Exercise instructions: Each line of the material below is to be written out exactly. Leave out any picture.

Source material:

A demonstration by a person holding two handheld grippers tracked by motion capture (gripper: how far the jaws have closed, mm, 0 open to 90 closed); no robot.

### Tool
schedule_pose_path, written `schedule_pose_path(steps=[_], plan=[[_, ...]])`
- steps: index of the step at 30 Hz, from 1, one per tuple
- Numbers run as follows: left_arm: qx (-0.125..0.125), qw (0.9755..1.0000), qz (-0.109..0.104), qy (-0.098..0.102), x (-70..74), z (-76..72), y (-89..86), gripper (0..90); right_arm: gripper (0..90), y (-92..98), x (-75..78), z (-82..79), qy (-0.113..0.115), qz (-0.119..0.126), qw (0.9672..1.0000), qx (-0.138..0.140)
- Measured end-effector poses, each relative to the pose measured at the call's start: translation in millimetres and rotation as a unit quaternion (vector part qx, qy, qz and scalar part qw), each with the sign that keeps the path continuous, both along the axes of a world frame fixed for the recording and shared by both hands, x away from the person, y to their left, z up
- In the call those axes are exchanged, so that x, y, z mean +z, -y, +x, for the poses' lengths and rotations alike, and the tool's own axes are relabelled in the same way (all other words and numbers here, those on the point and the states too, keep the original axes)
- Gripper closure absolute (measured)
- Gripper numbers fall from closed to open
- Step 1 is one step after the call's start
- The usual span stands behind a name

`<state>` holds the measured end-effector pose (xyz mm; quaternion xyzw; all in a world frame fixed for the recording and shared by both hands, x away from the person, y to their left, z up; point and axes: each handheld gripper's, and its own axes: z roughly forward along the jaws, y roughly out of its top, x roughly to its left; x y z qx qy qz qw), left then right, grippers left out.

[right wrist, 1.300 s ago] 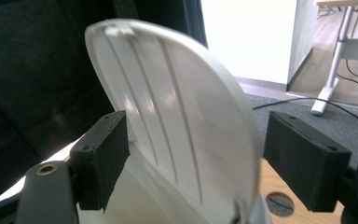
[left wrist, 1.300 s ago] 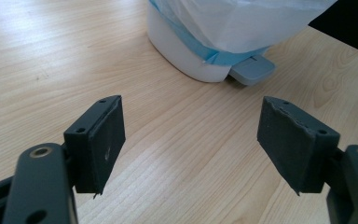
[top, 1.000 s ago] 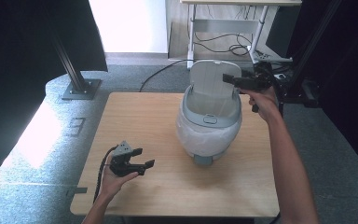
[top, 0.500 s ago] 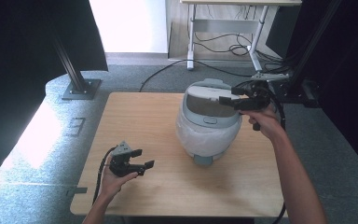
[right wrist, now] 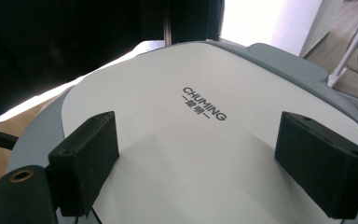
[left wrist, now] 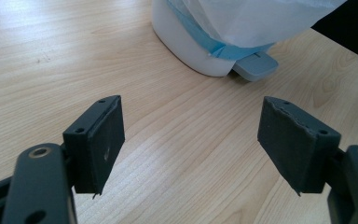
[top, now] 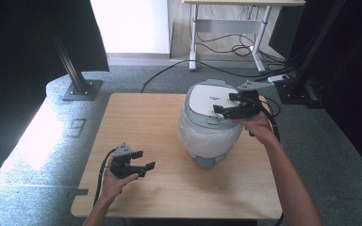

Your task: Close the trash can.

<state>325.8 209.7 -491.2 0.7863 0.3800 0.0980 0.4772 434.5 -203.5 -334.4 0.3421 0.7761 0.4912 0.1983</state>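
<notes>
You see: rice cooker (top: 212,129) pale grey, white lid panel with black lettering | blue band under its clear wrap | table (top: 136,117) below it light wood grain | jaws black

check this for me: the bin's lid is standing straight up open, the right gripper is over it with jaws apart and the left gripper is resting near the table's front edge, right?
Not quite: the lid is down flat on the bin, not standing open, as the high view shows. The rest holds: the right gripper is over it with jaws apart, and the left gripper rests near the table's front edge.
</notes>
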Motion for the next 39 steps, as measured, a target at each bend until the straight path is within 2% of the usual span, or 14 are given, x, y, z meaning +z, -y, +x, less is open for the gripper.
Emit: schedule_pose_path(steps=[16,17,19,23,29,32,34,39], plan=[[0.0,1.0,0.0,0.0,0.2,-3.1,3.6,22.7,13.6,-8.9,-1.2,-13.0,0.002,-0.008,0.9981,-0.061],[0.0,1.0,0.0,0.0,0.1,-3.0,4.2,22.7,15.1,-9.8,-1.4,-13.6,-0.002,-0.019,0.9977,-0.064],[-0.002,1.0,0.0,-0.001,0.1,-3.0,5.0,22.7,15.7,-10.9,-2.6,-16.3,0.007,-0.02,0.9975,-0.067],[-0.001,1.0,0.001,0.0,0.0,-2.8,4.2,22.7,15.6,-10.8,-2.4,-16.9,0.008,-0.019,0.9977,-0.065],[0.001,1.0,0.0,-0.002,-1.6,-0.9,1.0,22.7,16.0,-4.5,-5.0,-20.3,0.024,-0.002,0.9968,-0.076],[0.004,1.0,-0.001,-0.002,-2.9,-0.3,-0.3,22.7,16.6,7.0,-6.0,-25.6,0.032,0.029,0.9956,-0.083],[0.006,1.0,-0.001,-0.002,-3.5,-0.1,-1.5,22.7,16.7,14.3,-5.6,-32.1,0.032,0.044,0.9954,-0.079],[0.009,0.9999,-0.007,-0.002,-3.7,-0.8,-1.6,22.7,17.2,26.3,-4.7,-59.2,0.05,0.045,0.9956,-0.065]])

Task result:
A demonstration by a person holding two handheld grippers tracked by motion capture (gripper: how far the jaws have closed, mm, 0 open to 90 closed); no robot.

### Tool
schedule_pose_path, written `schedule_pose_path(steps=[_], plan=[[_, ...]])`
- steps: index of the step at 30 Hz, from 1, one per tuple
- Numbers run as follows: left_arm: qx (-0.125..0.125), qw (0.9755..1.0000), qz (-0.109..0.104), qy (-0.098..0.102), x (-70..74), z (-76..72), y (-89..86), gripper (0..90); right_arm: gripper (0..90), y (-92..98), x (-75..78), z (-82..79), qy (-0.113..0.115), qz (-0.119..0.126), qw (0.9672..1.0000), qx (-0.138..0.140)
- Measured end-effector poses, each relative to the pose measured at the call's start: translation in millimetres and rotation as a unit quaternion (vector part qx, qy, qz and scalar part qw), each with the sign that keeps the path continuous, both along the axes of a world frame fixed for the recording and shared by both hands, x away from the person, y to their left, z up
- In the call those axes are exchanged, so that x, y, z mean +z, -y, +x, for the poses' lengths and rotations alike, and the tool's own axes are relabelled in the same way (all other words and numbers here, those on the point and the states too, keep the original axes)
- Gripper closure absolute (measured)
- Gripper numbers fall from closed to open
- Step 1 is one step after the call's start
- The usual span stands behind a name

`<state>` holds the measured end-effector pose (xyz mm; quaternion xyzw; all in a world frame fixed for the recording and shared by both hands, x away from the person, y to their left, z up; point and axes: each handheld gripper's, and its own axes: z roughly forward along the jaws, y roughly out of its top, x roughly to its left; x y z qx qy qz qw), left then right, grippers left out.

[right wrist, 1.300 s ago] 
[left wrist, 1.300 s ago] 
[top, 1.000 s ago] 
[top, 0.500 s ago] 
[right wrist, now] 
[left wrist, now] 
[top, now] 

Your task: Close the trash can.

<state>325.8 209.7 -491.2 0.7863 0.3800 0.0980 0.4772 434.5 -203.5 -334.4 0.3421 0.7761 0.4912 0.1983</state>
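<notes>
You see: rice cooker (top: 212,129) pale grey, white lid panel with black lettering | blue band under its clear wrap | table (top: 136,117) below it light wood grain | jaws black

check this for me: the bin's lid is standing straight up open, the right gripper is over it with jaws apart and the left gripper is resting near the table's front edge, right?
Not quite: the lid is down flat on the bin, not standing open, as the high view shows. The rest holds: the right gripper is over it with jaws apart, and the left gripper rests near the table's front edge.
</notes>
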Motion for the next 39 steps, as measured, a target at each bend until the straight path is within 2% of the usual span, or 14 are given, x, y, z meaning +z, -y, +x, less is open for the gripper.
Emit: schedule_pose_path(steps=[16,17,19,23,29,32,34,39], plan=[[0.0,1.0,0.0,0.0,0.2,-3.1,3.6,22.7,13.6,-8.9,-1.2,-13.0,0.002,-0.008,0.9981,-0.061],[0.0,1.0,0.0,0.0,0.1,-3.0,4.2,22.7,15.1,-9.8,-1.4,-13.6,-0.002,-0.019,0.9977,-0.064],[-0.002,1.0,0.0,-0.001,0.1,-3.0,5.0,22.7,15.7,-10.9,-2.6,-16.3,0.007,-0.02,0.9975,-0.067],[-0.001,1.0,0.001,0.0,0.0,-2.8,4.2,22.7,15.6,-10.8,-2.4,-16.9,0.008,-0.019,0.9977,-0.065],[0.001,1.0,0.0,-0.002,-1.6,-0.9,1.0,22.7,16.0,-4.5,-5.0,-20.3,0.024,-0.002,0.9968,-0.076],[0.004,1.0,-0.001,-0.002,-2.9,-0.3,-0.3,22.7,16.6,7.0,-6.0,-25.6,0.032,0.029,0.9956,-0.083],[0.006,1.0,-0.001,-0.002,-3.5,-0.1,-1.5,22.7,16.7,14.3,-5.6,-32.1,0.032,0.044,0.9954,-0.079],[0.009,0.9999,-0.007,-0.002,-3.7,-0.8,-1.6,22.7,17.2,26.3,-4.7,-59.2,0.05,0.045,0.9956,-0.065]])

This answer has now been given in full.